I don’t typically want to link to opinion pieces since a lot of the arguments repeat themselves every time and little new comes out of it. There are a few opinion pieces that kept coming up this week so I decided to include them.

  • While not talking about hockey, but rather the use of fans and stats within baseball, Bob Ryan makes the argument that the average fan just doesn’t care about stats. It has some good carry over to hockey [Boston Globe]
  • A large number of responses, from various sources, were written to address the Bob Ryan piece.
  • In hockey, another piece by Steve Simmons wrote about how fancystats just don’t make sense to him []
  • Much like Bob Ryan’s article, this provoked responses from everyone and their dog.
  • Eric Fingerhut analyzes a Washington Post article by Neil Greenburg on the interest in fancystats and sports [The Fingerman]
  • These anti-stat columns have been around for as long as stats have been around. This historical piece from the 50s in Sports Illustrated was writing about how stats were ruining baseball [Sports Illustrated]

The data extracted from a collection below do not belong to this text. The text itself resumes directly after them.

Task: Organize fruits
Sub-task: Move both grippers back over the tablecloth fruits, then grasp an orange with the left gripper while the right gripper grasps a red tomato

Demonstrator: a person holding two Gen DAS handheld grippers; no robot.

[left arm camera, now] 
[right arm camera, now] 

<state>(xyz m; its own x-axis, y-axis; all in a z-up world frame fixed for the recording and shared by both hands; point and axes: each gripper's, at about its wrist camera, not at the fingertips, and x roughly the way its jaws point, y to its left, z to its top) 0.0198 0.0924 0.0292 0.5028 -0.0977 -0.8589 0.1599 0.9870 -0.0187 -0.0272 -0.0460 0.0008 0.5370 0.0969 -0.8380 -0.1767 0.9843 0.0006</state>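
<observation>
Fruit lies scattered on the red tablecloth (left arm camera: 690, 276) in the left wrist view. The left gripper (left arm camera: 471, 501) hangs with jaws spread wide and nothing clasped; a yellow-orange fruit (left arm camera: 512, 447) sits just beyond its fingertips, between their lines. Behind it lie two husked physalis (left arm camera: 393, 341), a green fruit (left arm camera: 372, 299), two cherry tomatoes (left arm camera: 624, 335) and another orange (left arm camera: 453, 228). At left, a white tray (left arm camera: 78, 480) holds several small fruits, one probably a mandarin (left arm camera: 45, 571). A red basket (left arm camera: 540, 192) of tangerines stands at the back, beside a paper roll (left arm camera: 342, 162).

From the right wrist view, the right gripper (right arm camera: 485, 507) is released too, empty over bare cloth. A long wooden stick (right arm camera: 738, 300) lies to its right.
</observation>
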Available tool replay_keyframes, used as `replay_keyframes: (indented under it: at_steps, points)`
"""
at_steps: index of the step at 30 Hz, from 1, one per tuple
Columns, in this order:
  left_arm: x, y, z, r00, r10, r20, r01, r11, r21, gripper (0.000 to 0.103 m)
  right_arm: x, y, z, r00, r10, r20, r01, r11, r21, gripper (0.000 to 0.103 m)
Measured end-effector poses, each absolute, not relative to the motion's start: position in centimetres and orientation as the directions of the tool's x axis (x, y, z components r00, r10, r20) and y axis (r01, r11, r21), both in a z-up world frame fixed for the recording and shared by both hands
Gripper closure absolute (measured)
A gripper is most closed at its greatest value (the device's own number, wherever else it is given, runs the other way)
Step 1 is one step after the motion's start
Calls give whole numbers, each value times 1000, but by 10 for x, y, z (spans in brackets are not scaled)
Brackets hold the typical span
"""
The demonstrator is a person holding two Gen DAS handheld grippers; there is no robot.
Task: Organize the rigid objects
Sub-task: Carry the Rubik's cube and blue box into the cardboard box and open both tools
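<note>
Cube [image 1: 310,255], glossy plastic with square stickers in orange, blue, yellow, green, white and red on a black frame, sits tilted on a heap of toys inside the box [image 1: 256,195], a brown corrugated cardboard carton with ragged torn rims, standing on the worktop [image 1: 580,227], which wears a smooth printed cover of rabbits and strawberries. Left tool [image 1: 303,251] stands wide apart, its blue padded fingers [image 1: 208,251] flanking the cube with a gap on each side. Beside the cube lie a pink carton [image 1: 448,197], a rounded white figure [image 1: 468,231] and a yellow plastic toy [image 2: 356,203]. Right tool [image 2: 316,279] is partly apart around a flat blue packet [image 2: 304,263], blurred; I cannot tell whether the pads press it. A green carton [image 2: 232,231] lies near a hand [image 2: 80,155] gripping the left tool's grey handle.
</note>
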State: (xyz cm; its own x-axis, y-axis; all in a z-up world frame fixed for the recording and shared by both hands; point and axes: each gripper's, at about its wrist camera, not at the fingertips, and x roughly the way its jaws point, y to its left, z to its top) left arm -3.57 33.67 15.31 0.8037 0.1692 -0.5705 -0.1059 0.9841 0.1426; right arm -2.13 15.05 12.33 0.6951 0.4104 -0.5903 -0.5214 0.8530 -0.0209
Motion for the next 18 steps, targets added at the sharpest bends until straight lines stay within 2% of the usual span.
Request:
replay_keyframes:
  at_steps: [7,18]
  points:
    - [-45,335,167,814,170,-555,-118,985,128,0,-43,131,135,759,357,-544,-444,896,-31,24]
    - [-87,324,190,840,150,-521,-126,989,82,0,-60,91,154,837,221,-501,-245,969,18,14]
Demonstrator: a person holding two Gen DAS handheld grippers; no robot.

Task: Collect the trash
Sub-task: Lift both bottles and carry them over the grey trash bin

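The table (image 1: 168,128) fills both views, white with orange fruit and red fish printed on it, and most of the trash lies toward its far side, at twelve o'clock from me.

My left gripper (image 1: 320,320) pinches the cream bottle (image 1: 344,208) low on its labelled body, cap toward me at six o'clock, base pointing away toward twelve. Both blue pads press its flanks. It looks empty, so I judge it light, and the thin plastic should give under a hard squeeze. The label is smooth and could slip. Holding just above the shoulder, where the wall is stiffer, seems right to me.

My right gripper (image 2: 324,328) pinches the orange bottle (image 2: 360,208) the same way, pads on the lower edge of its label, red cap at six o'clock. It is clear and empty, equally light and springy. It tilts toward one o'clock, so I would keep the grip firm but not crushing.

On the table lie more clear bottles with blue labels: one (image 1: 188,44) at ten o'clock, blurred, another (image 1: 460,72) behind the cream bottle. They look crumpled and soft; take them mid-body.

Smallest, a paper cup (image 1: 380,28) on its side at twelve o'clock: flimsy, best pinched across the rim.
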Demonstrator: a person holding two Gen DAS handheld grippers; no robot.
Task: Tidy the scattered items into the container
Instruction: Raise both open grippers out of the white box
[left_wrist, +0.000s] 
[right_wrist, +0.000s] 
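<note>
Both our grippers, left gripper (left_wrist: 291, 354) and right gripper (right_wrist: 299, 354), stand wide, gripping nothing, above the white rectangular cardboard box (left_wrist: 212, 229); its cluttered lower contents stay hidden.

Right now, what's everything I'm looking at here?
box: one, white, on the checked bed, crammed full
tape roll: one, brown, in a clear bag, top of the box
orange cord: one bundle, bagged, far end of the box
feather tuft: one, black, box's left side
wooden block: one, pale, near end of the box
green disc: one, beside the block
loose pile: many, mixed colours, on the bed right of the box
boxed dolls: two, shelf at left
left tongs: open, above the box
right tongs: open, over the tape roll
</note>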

I will be away for work this summer in Europe and thus with the time change it will make things difficult for me to keep up to date with twitter. If you write anything about hockey analytics, or you have seen anything interesting please send it my way so I can keep these updated throughout the summer!

      • SmellOfVictory

        Very true. They should’ve gone with just the highest-scoring forward taken after each pick, rather than between the two picks.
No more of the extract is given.